Creativity is a higher order thinking skill that promotes better learning.
- 6X7 cards with a punctuation mark written on each one (comma, period, question mark, apostrophe, quotation marks, and exclamation mark)
- A book of poems or rhymes (e.g. Dr. Seuss Green Eggs and Ham
Divide the students into 6 equal groups spread out throughout the play area. Give each group a card with a punctuation mark on it.
“If you’re writing a story and you want the reader to know to stop at the end of a sentence, what punctuation mark would you use? Do you ever get confused about where the punctuation mark goes? Wouldn’t it be funny if punctuation marks could show you and tell you which one to use when? Today that’s exactly wants going to happen!”
“Your mission is for your group to make up a really good action and a really cool sound to show us what your punctuation mark is. Then we will read a funny story and when we come to your punctuation mark you will act it out and sound it out for the rest of us. Try to use big motions and be sure everyone in your group is involved.”
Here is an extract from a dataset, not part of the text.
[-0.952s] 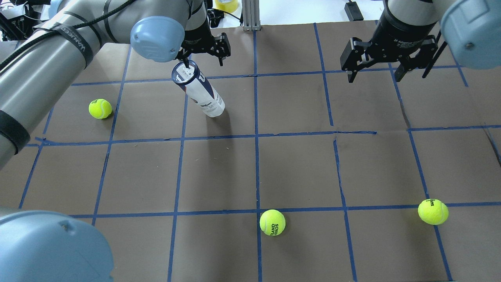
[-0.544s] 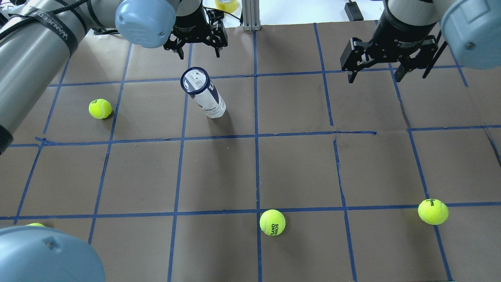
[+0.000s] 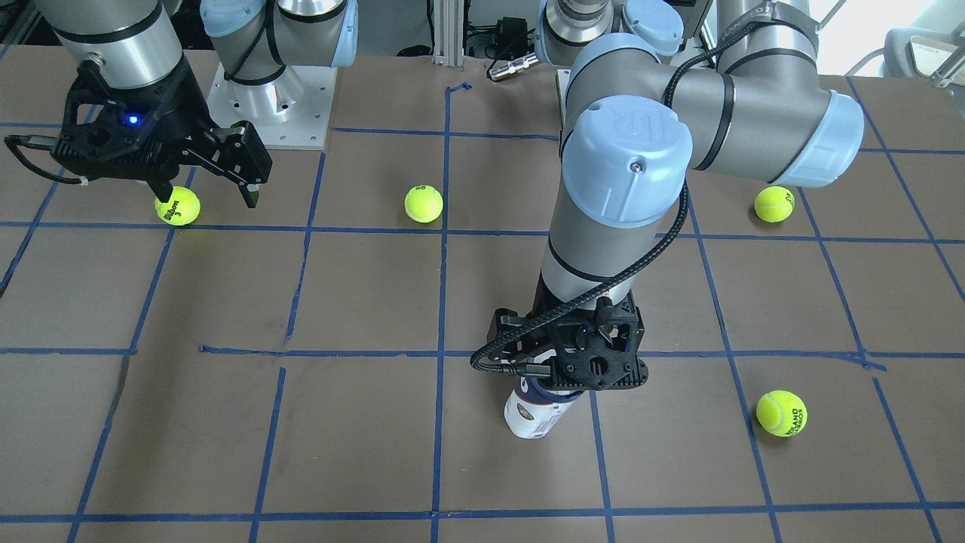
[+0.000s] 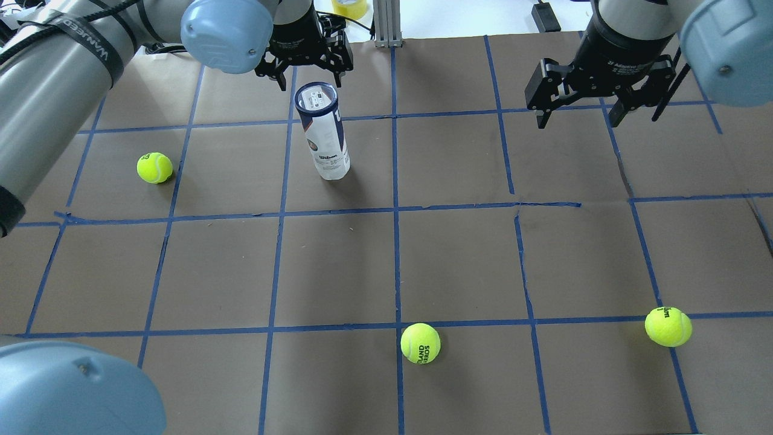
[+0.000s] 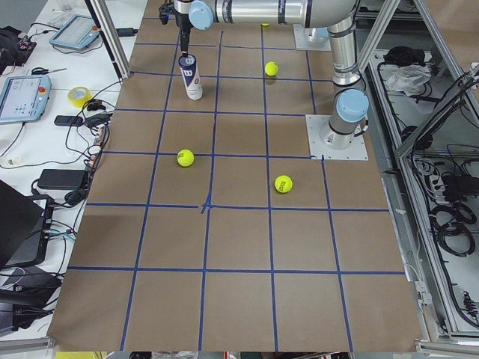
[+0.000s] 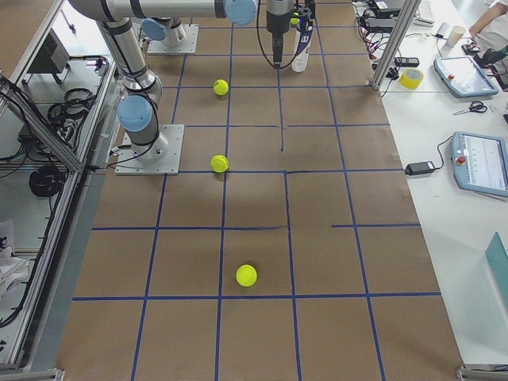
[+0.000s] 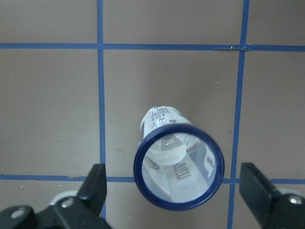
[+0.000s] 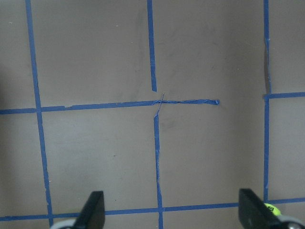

Give the groups time to create. Read the story and say the punctuation mark to help them know its their turn. Try to find a passage that uses each mark several times. Some examples of actions and sounds may be:
- Capital letter: jump up and say. “Go”
- Period: Put your fist on your nose and say, “Whoa”
- Comma: Hands on hips and circle hips around and say, “Slow down”
- Question Mark: Shrug shoulders with hands up in air and say, “Huh?”
- Exclamation Mark: Grab the air with the right fist and bring down forcefully and say, “Yes”
- Quotation Marks: Pretend to make quotation marks in the air with fingers and say,”Ching, ching”
- Apostrophe: Use the elbow to make an apostrophe in the air and say, “Not”
Closure Teacher’s Quote
“You did a great job of acting out and sounding out punctuation. Point to other group that was the comma. Show me what they did.” Repeat for each punctuation mark.”